Problem statement
Return the listing beneath precisely, with every line intact.
--- Data extract Enclosed Below ---
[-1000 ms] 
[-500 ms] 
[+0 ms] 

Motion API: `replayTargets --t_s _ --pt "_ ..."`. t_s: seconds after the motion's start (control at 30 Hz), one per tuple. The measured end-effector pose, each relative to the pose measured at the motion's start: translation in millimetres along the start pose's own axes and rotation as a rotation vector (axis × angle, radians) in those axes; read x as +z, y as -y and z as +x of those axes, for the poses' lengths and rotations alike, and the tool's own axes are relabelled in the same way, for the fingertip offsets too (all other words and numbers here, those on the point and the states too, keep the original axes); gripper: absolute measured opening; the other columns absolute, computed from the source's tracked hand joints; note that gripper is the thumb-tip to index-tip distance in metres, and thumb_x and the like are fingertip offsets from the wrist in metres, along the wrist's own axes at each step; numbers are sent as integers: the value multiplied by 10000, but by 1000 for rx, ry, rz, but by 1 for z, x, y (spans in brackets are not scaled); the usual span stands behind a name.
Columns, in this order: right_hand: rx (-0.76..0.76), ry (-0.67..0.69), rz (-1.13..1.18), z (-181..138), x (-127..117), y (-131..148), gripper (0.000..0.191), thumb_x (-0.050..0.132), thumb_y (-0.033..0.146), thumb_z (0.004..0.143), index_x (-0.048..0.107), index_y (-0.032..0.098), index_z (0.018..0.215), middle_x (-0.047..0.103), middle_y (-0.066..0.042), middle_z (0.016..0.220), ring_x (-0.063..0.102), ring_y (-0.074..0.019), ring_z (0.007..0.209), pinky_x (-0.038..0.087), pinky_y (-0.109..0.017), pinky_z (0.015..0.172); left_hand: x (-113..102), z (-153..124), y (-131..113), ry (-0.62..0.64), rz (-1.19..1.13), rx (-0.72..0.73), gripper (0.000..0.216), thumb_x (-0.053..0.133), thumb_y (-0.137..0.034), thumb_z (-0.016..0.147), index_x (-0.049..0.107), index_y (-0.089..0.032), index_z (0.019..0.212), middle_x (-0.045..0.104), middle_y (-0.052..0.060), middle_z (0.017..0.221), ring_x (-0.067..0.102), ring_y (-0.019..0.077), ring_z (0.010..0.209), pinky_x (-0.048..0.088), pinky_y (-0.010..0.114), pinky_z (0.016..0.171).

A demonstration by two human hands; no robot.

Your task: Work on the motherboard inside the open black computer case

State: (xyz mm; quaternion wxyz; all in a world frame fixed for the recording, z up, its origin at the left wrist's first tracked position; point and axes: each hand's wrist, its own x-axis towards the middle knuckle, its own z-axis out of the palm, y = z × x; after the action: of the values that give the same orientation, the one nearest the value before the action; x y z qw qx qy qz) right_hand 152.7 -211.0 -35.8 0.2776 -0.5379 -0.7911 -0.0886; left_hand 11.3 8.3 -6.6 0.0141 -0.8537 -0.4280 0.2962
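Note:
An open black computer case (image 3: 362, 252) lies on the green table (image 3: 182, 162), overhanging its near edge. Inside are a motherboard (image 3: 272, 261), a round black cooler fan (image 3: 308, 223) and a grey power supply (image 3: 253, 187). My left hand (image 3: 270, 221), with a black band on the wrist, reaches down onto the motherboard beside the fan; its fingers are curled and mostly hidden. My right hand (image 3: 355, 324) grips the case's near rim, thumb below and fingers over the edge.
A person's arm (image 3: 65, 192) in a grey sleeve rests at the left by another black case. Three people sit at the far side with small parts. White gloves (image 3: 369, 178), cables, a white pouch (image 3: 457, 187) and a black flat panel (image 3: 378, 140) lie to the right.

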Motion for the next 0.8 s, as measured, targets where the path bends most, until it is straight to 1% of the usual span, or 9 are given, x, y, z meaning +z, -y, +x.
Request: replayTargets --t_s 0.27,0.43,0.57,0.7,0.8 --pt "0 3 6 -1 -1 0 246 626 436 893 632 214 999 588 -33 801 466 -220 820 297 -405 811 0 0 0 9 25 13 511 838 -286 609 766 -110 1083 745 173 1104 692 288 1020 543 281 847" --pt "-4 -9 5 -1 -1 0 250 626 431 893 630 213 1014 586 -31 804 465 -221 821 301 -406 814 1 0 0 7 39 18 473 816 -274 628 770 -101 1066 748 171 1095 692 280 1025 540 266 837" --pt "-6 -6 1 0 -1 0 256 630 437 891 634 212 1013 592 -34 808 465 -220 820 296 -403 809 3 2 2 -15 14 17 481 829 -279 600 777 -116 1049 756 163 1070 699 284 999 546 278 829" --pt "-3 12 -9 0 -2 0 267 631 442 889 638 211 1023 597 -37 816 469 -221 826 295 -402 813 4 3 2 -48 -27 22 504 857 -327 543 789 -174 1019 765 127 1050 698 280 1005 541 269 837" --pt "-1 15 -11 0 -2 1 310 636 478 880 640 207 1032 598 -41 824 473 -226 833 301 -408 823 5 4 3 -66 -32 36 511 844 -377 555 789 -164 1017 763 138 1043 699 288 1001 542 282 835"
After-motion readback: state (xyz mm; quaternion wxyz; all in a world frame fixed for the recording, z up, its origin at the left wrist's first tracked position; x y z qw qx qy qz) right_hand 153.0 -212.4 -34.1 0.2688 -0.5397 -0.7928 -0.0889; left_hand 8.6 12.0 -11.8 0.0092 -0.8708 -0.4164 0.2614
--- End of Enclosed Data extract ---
Result
[-1000 ms] 
[-500 ms] 
[+0 ms] 

Motion API: `replayTargets --t_s _ --pt "_ ..."`. t_s: seconds after the motion's start (control at 30 Hz), one per tuple. The measured end-effector pose, each relative to the pose measured at the motion's start: translation in millimetres along the start pose's own axes and rotation as a rotation vector (axis × angle, radians) in those axes; read x as +z, y as -y and z as +x of those axes, for the poses' lengths and rotations alike, and the tool's own axes are relabelled in the same way, for the fingertip offsets too (all other words and numbers here, those on the point and the states too, keep the original axes); gripper: absolute measured opening; the other columns absolute, computed from the source's tracked hand joints; note that gripper is the thumb-tip to index-tip distance in metres, and thumb_x and the like are fingertip offsets from the wrist in metres, along the wrist's own axes at each step; numbers are sent as integers: the value multiplied by 10000, but by 1000 for rx, ry, rz, but by 1 for z, x, y (spans in brackets are not scaled); the usual span stands behind a name.
Columns, in this order: right_hand: rx (-0.76..0.76), ry (-0.67..0.69), rz (-1.13..1.18), z (-181..138), x (-127..117), y (-131..148), gripper (0.000..0.191), thumb_x (-0.050..0.132), thumb_y (-0.033..0.146), thumb_z (0.004..0.143), index_x (-0.048..0.107), index_y (-0.032..0.098), index_z (0.018..0.215), middle_x (-0.047..0.103), middle_y (-0.066..0.042), middle_z (0.016..0.220), ring_x (-0.063..0.102), ring_y (-0.074..0.019), ring_z (0.007..0.209), pinky_x (-0.038..0.087), pinky_y (-0.109..0.017), pinky_z (0.015..0.172); left_hand: x (-113..102), z (-153..124), y (-131..113), ry (-0.62..0.64), rz (-1.19..1.13), rx (-0.72..0.73), gripper (0.000..0.216), thumb_x (-0.053..0.133), thumb_y (-0.137..0.034), thumb_z (-0.016..0.147), index_x (-0.049..0.107), index_y (-0.089..0.032), index_z (0.019..0.212), middle_x (-0.045..0.104), middle_y (-0.052..0.060), middle_z (0.017..0.221), ring_x (-0.067..0.102), ring_y (-0.019..0.077), ring_z (0.010..0.209), pinky_x (-0.048..0.088), pinky_y (-0.010..0.114), pinky_z (0.016..0.171).

A demonstration by two human hands; no robot.

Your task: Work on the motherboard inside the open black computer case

State: (xyz mm; quaternion wxyz; all in a world frame fixed for the recording, z up, its origin at the left wrist's first tracked position; point and axes: each hand's wrist, its own x-axis towards the middle knuckle, its own z-axis out of the palm, y = z × x; after the action: of the values that give the same orientation, the one nearest the value before the action; x y z qw qx qy qz) right_hand 152.7 -211.0 -35.8 0.2776 -0.5379 -0.7911 -0.0886; left_hand 11.3 8.3 -6.6 0.0141 -0.8537 -0.4280 0.2962
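Note:
An open black computer case (image 3: 362, 252) lies on the green table (image 3: 182, 162), overhanging its near edge. Inside are a motherboard (image 3: 272, 261), a round black cooler fan (image 3: 308, 223) and a grey power supply (image 3: 253, 187). My left hand (image 3: 270, 221), with a black band on the wrist, reaches down onto the motherboard beside the fan; its fingers are curled and mostly hidden. My right hand (image 3: 355, 324) grips the case's near rim, thumb below and fingers over the edge.
A person's arm (image 3: 65, 192) in a grey sleeve rests at the left by another black case. Three people sit at the far side with small parts. White gloves (image 3: 369, 178), cables, a white pouch (image 3: 457, 187) and a black flat panel (image 3: 378, 140) lie to the right.
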
Motion for the next 0.8 s, as measured, targets where the path bends most, until it is straight to 1% of the usual span, or 9 are given, x, y, z meaning +z, -y, +x.
Request: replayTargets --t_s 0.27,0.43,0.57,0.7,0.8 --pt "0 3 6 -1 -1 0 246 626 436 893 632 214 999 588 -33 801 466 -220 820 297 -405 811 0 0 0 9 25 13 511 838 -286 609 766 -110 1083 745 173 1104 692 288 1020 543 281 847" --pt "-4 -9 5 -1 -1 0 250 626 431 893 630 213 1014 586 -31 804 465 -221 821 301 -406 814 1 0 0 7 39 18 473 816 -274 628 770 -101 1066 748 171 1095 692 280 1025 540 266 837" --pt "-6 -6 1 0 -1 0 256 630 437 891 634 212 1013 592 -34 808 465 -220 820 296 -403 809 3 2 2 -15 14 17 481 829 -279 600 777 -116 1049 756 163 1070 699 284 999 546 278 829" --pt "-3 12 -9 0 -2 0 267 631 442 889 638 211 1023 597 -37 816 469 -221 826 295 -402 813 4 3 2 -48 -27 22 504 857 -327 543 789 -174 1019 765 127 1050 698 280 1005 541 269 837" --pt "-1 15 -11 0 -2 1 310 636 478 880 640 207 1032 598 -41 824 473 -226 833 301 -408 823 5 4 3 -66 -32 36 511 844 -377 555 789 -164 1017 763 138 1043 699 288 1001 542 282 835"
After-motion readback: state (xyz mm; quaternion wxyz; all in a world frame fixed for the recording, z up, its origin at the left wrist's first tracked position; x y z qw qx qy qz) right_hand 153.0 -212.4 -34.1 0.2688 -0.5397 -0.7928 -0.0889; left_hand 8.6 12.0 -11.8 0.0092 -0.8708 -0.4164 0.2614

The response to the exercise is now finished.